## [DATA PROVIDED]
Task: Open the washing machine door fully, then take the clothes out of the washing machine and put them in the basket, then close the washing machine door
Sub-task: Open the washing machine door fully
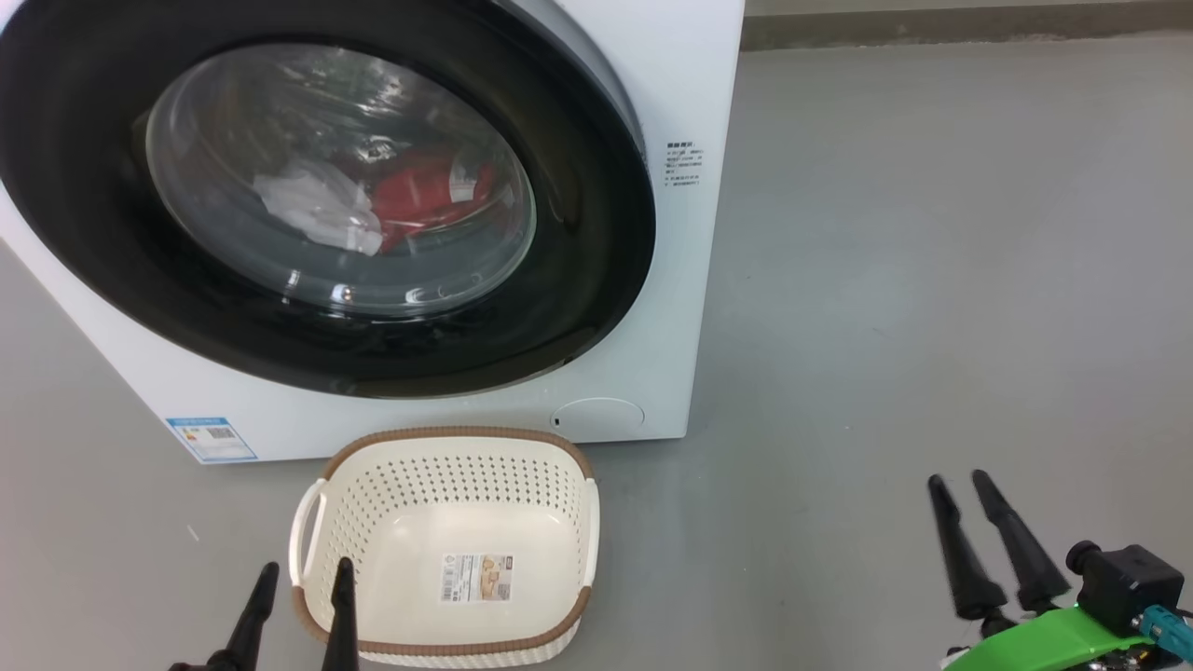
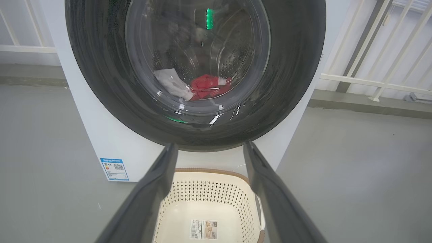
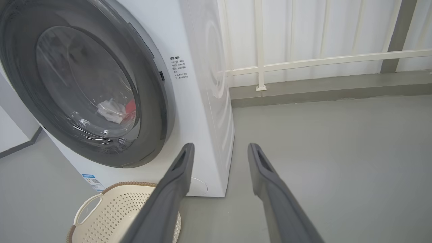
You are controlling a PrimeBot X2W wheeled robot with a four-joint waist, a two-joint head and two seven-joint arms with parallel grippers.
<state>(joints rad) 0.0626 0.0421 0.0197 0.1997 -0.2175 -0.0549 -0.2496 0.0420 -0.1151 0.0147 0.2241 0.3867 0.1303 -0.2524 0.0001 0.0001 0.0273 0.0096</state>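
Two open grippers in front of the closed washing machine point(image 1: 694, 84).
The left gripper point(image 1: 307, 565) has its jaws spread, pinching nothing, with the near left corner of the cream basket point(image 1: 447, 434) just beyond their tips. Farther ahead of them, the washing machine door point(image 1: 596, 280) sits shut, and the red and white clothes point(image 1: 424, 196) lie behind its glass. The right gripper point(image 1: 958, 477) has its jaws apart too, over the grey floor point(image 1: 932, 280); the basket is well to their left.

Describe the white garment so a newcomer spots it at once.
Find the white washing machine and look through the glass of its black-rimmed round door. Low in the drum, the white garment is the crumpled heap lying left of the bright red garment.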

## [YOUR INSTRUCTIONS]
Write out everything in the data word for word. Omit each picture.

## [SOLUTION FOR THIS PROBLEM]
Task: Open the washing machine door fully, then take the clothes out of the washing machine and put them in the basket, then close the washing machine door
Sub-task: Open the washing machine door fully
You are controlling a PrimeBot X2W wheeled robot with a four-joint waist, a two-joint head and two seven-joint arms with parallel grippers.
<state>(joints rad) 0.0626 0.0421 0.0197 0.1997 -0.2175 -0.0549 -0.2496 0.0420 -0.1151 0.0147 0.2241 0.3867 0.1303 -0.2524 0.0001 0.0001 0.0273 0.0096</state>
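Two open grippers in front of the closed washing machine point(image 1: 694, 84).
The left gripper point(image 1: 307, 565) has its jaws spread, pinching nothing, with the near left corner of the cream basket point(image 1: 447, 434) just beyond their tips. Farther ahead of them, the washing machine door point(image 1: 596, 280) sits shut, and the red and white clothes point(image 1: 424, 196) lie behind its glass. The right gripper point(image 1: 958, 477) has its jaws apart too, over the grey floor point(image 1: 932, 280); the basket is well to their left.

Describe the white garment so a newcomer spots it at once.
Find the white washing machine and look through the glass of its black-rimmed round door. Low in the drum, the white garment is the crumpled heap lying left of the bright red garment.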

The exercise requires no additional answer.